Several months ago, the IRS released an information letter originally written in 2015 that appeared to expand an employer’s ability to correct mistaken health savings account (“HSA”) contributions. While the letter appears helpful at first glance, employers should proceed with caution.
Mistakes happen
In 2008, as part of a larger Notice on HSAs, the IRS issued limited guidance on correcting mistaken HSA contributions. That Notice stated employers could request the HSA trustee or custodian to return employer money if:
- It was contributed to an HSA on behalf of someone not eligible to contribute to an HSA at any point during that year; or
- The employer’s contribution exceeded the maximum annual HSA contribution allowed for that employee.
Other than those two situations, the Notice said, “[e]mployers generally cannot recoup amounts from an HSA….” For years, it was an open question what (if any) other situations were eligible to correct.
IRS says errors are correctable
The “new” IRS information letter says that the two scenarios in Notice 2008-59 were never intended to constitute an exclusive list. As a result, the new letter contains examples of situations where correction may be appropriate, such as:
- The amount withheld and deposited in an employee’s HSA for a pay period is greater than the amount shown on the employee’s election. (If the employee elected an annual amount, it would seem the employer would need to wait until the end of the year to recoup the money.)
- The employer makes an unintentional employer contribution because an incorrect spreadsheet is accessed or because employees with similar names are confused with each other.
- The HSA contribution is incorrectly entered by a payroll administrator (whether in-house or third-party).
- The employee receives a duplicate HSA contribution because duplicate payroll files are transmitted.
- A change in employee payroll elections is not processed timely so that amounts withheld and contributed are greater than (or less than) the employee elected. (It’s not clear why an employer would need to ask for money back if the amounts were less than the employee’s election. It seems the employer could just make up the difference in future payroll contributions.)
- The HSA contribution amount is calculated incorrectly, such where an employee elects a total amount for the year that is allocated by the system over an incorrect number of pay periods. (Presumably, this could happen where the payroll system divides an annual election by, for example, 24 payroll periods when the employee actually has 26.)
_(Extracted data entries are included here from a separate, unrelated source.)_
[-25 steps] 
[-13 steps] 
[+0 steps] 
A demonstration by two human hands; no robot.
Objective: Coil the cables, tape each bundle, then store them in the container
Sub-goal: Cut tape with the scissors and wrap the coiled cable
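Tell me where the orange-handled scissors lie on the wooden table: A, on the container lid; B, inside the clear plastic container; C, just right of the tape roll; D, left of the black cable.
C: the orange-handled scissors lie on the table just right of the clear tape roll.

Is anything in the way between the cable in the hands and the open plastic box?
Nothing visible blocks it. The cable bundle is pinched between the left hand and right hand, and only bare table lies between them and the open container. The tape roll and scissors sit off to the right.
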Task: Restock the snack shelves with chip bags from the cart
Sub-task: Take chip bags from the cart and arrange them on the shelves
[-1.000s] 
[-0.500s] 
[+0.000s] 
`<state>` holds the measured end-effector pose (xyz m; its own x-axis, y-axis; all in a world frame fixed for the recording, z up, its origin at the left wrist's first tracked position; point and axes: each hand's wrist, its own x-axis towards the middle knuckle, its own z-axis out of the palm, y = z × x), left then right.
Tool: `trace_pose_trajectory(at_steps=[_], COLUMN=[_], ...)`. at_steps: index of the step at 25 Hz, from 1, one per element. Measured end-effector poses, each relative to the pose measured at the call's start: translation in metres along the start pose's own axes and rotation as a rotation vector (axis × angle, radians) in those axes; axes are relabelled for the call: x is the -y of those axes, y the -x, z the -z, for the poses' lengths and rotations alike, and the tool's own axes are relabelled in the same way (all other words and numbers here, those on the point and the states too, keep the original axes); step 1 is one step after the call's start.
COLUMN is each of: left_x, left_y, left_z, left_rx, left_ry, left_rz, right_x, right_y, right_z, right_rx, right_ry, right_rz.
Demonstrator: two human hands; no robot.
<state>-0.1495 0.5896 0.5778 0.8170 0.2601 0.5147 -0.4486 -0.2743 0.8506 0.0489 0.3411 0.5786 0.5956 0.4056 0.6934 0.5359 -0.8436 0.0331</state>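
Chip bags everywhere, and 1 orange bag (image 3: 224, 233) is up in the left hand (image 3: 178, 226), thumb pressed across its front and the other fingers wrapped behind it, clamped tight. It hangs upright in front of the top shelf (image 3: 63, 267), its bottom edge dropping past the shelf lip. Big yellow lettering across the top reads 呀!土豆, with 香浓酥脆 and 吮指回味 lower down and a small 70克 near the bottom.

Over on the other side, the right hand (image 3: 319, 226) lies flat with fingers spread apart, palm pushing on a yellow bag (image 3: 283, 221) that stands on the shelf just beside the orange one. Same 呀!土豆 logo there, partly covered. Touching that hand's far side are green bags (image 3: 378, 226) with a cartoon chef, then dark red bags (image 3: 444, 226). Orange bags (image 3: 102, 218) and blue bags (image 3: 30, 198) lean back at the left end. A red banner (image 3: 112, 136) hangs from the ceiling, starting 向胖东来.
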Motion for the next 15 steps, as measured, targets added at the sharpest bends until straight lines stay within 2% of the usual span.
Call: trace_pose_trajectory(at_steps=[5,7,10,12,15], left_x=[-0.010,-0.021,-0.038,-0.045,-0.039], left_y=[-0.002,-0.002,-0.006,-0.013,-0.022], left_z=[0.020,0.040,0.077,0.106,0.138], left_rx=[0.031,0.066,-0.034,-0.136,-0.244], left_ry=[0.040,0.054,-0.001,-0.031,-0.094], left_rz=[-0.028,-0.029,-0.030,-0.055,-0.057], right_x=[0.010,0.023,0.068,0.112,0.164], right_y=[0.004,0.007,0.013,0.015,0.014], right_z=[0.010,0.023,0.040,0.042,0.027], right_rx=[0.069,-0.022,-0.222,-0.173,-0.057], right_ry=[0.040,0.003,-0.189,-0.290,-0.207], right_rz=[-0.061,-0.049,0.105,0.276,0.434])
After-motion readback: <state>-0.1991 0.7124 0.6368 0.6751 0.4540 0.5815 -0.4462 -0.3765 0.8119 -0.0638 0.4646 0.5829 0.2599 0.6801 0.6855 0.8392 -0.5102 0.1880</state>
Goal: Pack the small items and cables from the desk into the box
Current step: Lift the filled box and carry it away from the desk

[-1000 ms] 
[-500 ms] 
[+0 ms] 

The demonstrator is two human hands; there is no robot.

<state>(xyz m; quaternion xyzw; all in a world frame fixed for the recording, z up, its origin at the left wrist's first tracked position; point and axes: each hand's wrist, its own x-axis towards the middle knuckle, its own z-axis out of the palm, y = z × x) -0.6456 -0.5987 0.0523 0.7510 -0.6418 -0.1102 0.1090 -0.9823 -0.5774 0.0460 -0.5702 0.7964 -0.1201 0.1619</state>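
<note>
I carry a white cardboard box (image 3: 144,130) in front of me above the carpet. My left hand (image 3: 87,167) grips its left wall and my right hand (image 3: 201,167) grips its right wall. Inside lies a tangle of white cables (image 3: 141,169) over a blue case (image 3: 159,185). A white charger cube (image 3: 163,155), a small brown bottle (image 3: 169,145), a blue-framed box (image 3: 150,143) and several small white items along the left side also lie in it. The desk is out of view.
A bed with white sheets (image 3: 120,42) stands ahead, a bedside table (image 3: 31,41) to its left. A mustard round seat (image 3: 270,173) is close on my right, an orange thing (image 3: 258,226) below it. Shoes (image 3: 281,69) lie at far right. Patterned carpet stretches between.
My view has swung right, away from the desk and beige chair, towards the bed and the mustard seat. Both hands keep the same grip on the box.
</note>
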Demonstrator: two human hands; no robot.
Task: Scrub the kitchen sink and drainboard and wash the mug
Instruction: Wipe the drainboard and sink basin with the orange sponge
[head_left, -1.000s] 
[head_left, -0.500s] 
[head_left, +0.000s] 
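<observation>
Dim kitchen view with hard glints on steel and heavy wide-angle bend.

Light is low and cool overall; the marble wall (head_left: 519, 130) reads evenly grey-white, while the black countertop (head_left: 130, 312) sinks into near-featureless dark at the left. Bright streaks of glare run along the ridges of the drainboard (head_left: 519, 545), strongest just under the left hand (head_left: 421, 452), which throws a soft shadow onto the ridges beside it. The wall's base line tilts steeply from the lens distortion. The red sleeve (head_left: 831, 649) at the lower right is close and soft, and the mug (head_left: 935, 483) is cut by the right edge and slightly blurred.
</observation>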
- An amount that an employee receives as an HSA contribution because the decimal position is set incorrectly resulting in a contribution greater than intended. (This one is probably easiest to explain: “No, I did not intend to make a $10,000.0 contribution to that employee’s HSA.”)
There are limits
While the apparent expansion of the employer’s ability to recoup mistakenly-contributed HSA funds is good news, there are some limitations employers should keep in mind:
This letter does not constitute official IRS guidance — While it was issued by the IRS, it is not binding on the agency. In other words, an individual IRS agent is not required to follow it on audit. It also means the IRS can change its mind at any time. That said, the above scenario-list in the recent letter contains fairly clear cut mistakes, so the ability to correct them seems reasonable. Even so, employers should tread carefully.
You can only ask — Because HSAs are employees’ individual accounts (as opposed to plans maintained by the employer), all the employer can do is ask for the money back. If the HSA trustee or custodian does not want to follow this guidance (because, for example, it isn’t binding on the IRS), the employer cannot force the trustee or custodian to return the money.
You have to prove it — The letter itself states that employers need to keep “clear documentary evidence” showing that the contribution was in error. Merely your word will not be enough. The letter emphasizes the importance of maintaining records.